Эстетика была случайная. Не задумываясь, я брал всё, что знал, что к тому времени успел увидеть из мира искусств и с чем мог справиться мой неумелый карандаш. Эстетическое чувство отдавало команды, над которыми я не рефлектировал, просто исполнял в погоне за выразительностью. Это была трудная борьба с дилетантизмом. Помогало всё: Альбрехт Дюрер, Сальвадор Дали, древние фрески киевского храма Софии. Помогали даже укоренившиеся страхи – например, с детства преследовавший меня страх летучих мышей. Надо было как-то умудриться суметь то, чего я не умел – воссоздать образы, теснившие воображение, выплеснуть эмоции, которые накаляли мои нервы.
Я не давал названий моим рисункам-картинам, я даже не задумывал образы. Я садился перед чистым листом, наколотым на дощатый «мольберт» обыкновенными канцелярскими кнопками, и начинал рисовать. Что? Что-то… «не знаю что». Потом уставал и прятал «мольберт» с наколотым листом за шкаф.
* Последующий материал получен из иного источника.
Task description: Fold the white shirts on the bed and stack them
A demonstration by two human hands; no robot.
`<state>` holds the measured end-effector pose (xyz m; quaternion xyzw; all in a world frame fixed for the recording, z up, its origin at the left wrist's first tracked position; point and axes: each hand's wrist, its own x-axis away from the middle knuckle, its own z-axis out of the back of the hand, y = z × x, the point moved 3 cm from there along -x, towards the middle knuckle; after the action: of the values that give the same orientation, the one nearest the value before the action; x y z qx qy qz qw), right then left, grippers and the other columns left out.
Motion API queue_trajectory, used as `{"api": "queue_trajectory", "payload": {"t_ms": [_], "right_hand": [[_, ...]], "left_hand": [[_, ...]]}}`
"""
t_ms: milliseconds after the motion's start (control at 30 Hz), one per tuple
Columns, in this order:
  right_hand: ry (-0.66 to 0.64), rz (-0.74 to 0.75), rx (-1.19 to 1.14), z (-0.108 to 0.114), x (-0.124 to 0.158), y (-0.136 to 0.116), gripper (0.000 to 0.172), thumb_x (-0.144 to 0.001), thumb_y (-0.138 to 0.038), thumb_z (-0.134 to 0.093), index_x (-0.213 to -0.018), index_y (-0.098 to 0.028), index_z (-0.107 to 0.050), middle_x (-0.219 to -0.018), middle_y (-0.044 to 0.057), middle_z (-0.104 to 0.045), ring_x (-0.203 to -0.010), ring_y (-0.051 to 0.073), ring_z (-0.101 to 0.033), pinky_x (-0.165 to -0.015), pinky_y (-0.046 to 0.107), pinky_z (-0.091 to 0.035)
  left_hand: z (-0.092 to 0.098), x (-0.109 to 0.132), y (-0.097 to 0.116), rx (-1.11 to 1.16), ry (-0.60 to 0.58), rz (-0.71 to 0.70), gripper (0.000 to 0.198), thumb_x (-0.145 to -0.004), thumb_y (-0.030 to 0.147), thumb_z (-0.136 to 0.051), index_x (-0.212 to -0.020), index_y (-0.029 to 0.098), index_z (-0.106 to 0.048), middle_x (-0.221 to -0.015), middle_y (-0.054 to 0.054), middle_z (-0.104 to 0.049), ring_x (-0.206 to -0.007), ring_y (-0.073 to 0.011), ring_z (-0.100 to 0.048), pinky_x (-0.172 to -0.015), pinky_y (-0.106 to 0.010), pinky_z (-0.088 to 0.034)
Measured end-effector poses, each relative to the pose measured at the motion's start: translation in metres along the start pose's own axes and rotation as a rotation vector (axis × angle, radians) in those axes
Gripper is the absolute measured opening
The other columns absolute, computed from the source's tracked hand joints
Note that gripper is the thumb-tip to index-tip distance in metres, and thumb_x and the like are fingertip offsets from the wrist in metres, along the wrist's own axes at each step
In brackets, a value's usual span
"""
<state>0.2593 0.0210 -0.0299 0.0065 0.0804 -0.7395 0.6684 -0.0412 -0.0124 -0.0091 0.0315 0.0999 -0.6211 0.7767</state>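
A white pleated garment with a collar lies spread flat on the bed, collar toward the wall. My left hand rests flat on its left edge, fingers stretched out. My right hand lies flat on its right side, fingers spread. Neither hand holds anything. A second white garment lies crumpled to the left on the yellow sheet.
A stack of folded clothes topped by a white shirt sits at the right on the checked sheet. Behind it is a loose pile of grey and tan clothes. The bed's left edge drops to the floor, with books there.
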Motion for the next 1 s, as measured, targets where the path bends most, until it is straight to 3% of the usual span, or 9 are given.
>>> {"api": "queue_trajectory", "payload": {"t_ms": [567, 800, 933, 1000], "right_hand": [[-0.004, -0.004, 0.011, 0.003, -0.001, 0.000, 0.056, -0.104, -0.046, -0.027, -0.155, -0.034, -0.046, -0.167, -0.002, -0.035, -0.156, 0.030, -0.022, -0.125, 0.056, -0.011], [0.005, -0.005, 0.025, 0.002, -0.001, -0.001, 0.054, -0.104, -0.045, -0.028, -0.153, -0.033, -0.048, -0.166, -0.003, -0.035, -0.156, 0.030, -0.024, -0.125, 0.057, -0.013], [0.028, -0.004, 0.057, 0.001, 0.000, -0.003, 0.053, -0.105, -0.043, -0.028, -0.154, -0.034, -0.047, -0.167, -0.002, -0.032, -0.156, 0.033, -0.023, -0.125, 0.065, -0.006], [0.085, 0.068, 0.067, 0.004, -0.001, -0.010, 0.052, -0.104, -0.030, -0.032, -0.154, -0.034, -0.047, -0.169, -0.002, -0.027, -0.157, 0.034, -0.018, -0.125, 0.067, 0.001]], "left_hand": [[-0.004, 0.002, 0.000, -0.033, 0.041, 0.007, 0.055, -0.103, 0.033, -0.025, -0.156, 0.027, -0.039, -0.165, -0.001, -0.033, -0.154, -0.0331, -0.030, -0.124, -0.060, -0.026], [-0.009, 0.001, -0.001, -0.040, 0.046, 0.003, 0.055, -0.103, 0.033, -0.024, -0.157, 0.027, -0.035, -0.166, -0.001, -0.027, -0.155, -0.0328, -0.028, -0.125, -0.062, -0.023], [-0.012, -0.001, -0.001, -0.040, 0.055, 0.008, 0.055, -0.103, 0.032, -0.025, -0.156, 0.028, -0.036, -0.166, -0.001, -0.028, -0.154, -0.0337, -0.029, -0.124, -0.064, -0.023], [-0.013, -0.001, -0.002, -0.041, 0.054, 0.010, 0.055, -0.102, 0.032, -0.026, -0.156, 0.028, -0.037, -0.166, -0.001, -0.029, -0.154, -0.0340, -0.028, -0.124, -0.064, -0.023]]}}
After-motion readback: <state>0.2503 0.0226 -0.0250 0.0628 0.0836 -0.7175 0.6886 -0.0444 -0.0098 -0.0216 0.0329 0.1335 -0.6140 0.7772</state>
Спустя какое-то время вновь доставал и продолжал рисовать «не знаю что», пока из этого «не знаю что» не начинало проступать что-то. Первые проблески проступания возбуждали фантазию, будили ассоциации, подсказывали мне путь, и дальше уже работалось веселей и сознательней. На это ушли юношеские годы. Впрочем, профессионалом я так и не стал. Способности, видимо, всё-таки были, поскольку результат есть.
>Ел. Ф.:
Когда же возникла эротика как тема?
>Б. Л-Б.:
Первые эротические рисунки появились в письмах к жене из армии. Собственно, это было одно сплошное ежедневное письмо длиной в два года. Армия безжалостно оторвала меня, тогда уже двадцатитрёхлетнего, от радостей молодого супружества. Жизнь скомандовала разлуку тел, и я силился обмануть её рисованием желанного и невозможного.
О тех рисунках нельзя говорить как о произведениях искусства. Их и вспоминать неловко, не то что обсуждать или, тем более, показывать. Это была одержимость. Добропорядочные люди назвали бы это сатанизмом, хотя я ничего сатанического в моих рисунках не нахожу. Либо пришлось бы признать сатанизмом всё то, что мужчина в сексуальном смысле хочет от женщины. Ну, да что об этом… давно дело было. Семидесятые – преданье старины глубокой.
>Ел. Ф.:
И что же дальше?
>Б. Л-Б.:
Дальше наступил конец армейской муки. Начались годы нормального человеческого счастья, то есть правильно расчерченного «быта» в ограниченных кубиках советской коммуналки. Разлука тел кончилась, желанное сделалось возможным. Эротическое рисование, как проблема компенсации, отпало.
>Ел. Ф.:
Но книга «Homo Erotikus» всё же возникла?
>Б. Л-Б.:
Это уже совсем иное. Тут дело зрелое и художественное. Изредка я возвращался к эротическому рисованию ещё в советские годы, но по-настоящему оно сложилось уже в годы эмиграции. Шок перехода из игрушечного мира застрахованной советской урезанности в мир равнодушной и опасной свободы был ужасен. Я надеялся найти культурную Европу, а нашёл Европу цивилизации. В недрах механизма этой цивилизации без труда просматривалась эротическая ось. Открывшийся передо мной мир был грубо фаллоцентричен, демонстративно озабочен, и озабоченностью своей он отменно торговал. Сначала мне сделалось жутко, потом – смешно, а потом я начал рисовать. И это снова была эротика, хотя уже отнюдь не компенсаторного свойства. Ни по размерам, ни по стилю это не напоминало ранние работы. Никаких громадных листов и картонов. Я рисовал в блокнотах формата А4 и А5, самое большее – АЗ. Рисовал тонким свинцовым карандашом, а больше – рапидографом. Тут уже преобладало эстетическое, тут возникали образы не только и даже уже не столько моей сексуальной одержимости, сколько фанатической фиксации всего окружающего мира на плотском эротизме.